------ Supplied material ------

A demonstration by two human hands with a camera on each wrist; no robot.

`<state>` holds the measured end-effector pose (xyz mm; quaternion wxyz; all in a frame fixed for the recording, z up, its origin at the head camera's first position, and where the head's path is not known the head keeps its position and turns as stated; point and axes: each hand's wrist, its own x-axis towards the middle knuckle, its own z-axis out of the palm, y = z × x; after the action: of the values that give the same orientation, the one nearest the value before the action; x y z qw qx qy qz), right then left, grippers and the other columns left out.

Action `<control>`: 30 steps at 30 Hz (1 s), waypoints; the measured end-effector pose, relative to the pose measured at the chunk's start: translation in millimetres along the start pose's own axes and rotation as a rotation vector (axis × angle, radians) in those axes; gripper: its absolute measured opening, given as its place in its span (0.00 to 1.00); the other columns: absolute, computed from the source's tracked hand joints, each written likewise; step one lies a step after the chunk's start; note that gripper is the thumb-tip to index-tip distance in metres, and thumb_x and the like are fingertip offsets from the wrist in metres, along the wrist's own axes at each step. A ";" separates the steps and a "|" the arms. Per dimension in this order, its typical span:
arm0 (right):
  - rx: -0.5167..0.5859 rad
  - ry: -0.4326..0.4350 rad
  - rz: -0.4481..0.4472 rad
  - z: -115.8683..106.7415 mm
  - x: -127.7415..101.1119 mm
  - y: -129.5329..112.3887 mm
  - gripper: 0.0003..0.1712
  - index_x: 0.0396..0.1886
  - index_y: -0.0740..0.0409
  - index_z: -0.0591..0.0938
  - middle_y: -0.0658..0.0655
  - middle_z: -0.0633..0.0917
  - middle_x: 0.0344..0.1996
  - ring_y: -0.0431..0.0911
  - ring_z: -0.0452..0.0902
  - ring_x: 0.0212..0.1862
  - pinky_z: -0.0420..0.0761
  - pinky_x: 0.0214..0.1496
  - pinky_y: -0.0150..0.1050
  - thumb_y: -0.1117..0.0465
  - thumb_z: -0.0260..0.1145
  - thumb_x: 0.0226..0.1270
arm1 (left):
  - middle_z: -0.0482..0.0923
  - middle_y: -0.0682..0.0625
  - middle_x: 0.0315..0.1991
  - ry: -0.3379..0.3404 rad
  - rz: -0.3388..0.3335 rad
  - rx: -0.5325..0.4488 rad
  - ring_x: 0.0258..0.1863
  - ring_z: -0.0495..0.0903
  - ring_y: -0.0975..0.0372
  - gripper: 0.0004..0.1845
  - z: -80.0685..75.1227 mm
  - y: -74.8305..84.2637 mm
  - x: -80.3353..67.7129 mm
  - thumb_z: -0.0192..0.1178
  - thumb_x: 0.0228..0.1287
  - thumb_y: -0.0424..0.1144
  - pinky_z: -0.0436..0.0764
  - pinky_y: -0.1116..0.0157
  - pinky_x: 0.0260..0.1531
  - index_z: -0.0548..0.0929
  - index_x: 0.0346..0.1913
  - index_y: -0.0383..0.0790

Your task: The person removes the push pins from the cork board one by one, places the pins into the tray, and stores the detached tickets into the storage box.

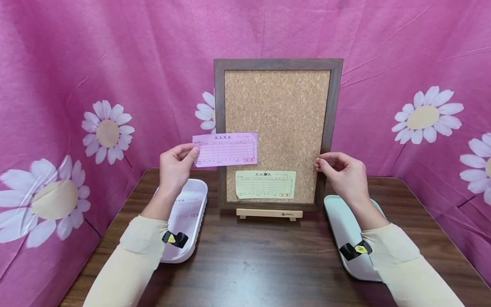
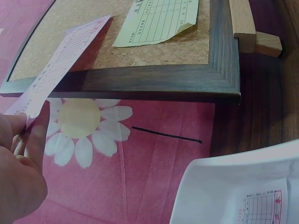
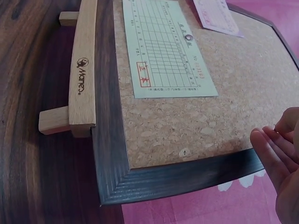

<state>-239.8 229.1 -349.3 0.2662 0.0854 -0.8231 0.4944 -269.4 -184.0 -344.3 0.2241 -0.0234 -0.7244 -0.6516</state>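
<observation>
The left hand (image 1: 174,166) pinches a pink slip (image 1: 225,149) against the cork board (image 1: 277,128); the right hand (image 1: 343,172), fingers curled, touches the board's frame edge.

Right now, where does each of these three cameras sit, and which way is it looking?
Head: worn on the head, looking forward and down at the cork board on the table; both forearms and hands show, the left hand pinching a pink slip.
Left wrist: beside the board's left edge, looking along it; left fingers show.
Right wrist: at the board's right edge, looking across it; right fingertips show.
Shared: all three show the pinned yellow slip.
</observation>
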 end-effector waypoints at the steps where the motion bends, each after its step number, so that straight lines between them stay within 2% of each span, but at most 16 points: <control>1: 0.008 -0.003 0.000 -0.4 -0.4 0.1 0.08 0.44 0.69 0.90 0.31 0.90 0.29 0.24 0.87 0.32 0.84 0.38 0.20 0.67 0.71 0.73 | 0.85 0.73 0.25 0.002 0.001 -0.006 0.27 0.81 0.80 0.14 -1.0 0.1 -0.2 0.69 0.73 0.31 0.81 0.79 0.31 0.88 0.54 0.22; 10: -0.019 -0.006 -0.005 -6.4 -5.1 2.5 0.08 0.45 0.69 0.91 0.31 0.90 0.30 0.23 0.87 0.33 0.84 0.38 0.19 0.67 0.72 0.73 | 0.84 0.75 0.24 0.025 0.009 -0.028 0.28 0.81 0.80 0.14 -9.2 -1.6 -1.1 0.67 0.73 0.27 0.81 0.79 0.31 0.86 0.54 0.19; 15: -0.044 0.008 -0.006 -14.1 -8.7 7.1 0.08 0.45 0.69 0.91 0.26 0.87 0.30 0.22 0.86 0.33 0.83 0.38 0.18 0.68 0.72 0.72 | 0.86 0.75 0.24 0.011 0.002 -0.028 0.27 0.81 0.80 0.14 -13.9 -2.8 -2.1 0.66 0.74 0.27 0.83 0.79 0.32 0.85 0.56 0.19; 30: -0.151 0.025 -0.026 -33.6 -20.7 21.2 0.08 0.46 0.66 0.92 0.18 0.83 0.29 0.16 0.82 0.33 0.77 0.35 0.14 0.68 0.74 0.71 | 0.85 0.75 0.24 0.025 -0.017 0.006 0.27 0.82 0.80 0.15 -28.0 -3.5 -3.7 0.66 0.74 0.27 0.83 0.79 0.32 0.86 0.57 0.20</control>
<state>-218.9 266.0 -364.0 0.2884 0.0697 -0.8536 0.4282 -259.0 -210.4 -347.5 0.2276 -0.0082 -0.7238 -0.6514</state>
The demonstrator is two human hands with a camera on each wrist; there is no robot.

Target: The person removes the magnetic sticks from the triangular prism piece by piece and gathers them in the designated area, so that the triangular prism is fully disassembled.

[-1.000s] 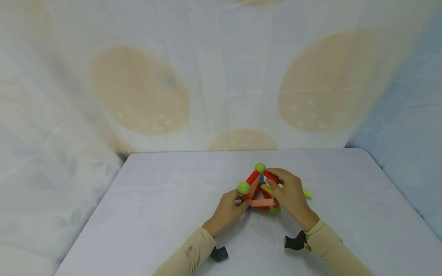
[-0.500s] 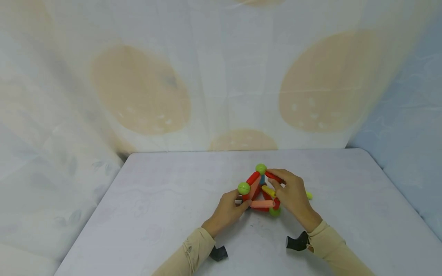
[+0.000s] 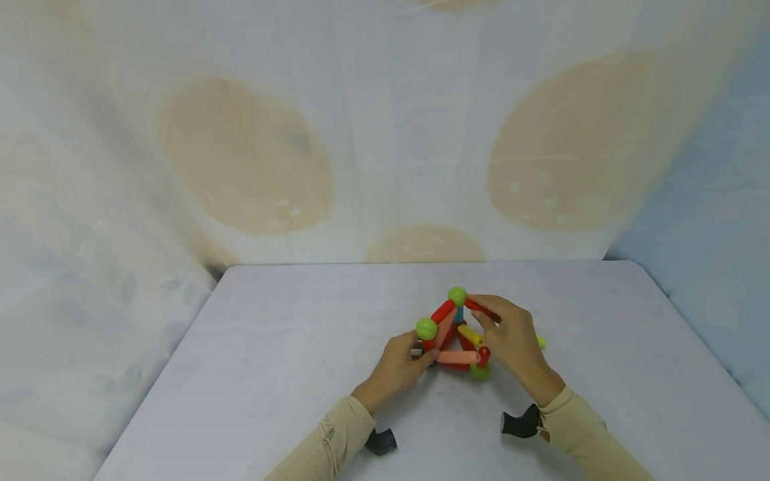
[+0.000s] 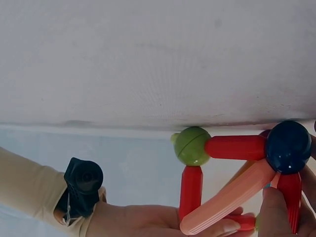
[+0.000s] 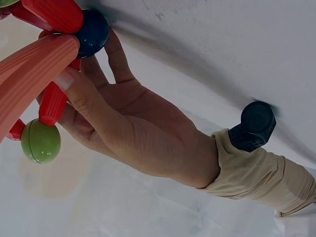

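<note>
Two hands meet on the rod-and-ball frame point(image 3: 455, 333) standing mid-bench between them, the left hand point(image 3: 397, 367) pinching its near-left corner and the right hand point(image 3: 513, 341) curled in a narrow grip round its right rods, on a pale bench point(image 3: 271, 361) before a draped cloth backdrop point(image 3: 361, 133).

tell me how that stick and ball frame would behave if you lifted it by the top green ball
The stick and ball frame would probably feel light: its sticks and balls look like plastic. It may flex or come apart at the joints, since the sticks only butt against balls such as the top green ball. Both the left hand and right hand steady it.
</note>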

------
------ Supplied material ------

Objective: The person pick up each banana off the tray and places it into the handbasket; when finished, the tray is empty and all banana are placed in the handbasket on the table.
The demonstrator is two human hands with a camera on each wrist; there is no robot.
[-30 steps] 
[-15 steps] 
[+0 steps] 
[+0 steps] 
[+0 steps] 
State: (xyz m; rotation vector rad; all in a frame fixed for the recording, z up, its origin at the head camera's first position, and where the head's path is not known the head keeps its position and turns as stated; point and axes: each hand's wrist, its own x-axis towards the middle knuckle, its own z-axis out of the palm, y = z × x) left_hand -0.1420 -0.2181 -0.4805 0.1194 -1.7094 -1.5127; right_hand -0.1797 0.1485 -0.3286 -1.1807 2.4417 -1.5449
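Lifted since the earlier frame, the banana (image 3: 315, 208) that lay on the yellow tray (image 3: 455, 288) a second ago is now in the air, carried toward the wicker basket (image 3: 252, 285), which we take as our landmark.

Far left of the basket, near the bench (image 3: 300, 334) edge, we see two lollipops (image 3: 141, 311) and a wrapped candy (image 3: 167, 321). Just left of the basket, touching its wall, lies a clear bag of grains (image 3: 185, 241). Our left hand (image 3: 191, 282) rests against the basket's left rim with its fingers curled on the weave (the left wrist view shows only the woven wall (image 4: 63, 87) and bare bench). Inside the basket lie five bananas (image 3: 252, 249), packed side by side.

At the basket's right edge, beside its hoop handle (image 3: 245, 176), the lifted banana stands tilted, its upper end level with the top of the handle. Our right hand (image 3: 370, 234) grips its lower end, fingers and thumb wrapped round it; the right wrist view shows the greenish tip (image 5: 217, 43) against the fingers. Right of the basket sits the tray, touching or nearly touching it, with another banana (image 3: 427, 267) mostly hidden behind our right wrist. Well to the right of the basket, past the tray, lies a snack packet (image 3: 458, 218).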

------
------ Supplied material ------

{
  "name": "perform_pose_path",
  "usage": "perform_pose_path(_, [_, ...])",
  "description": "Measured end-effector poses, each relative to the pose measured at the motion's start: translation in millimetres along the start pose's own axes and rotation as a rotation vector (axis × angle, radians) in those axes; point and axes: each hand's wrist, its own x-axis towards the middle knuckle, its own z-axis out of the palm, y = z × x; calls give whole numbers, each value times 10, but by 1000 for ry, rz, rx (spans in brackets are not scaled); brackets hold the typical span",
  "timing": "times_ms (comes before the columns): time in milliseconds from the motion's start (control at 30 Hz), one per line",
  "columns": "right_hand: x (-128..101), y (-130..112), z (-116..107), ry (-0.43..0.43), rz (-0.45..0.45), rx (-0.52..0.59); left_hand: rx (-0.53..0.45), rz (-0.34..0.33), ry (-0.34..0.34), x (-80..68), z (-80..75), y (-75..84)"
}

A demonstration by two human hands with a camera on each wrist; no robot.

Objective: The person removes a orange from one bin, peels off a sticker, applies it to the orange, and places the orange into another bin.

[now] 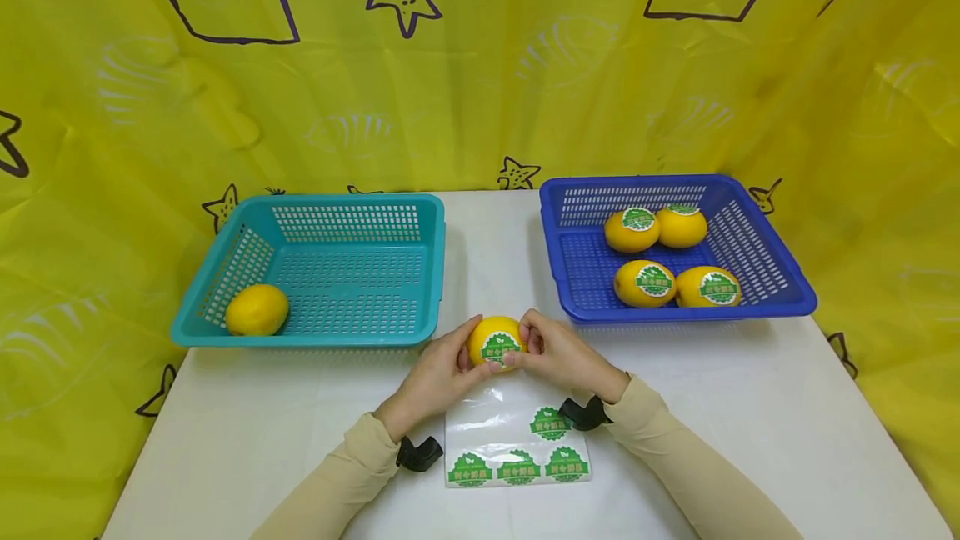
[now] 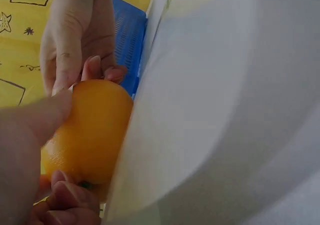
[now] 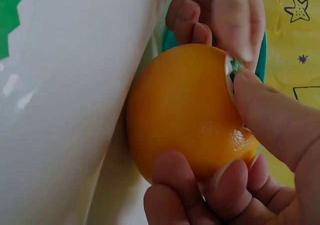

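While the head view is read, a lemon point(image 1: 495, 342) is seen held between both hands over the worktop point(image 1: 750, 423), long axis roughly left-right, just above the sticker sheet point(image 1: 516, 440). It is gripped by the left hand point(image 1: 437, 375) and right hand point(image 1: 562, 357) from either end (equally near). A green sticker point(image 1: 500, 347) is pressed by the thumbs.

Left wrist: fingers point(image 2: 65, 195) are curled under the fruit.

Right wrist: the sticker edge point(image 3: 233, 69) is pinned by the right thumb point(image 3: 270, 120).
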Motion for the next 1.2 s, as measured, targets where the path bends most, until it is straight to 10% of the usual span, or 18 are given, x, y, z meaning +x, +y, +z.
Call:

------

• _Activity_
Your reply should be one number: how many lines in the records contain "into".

• _Task response_
3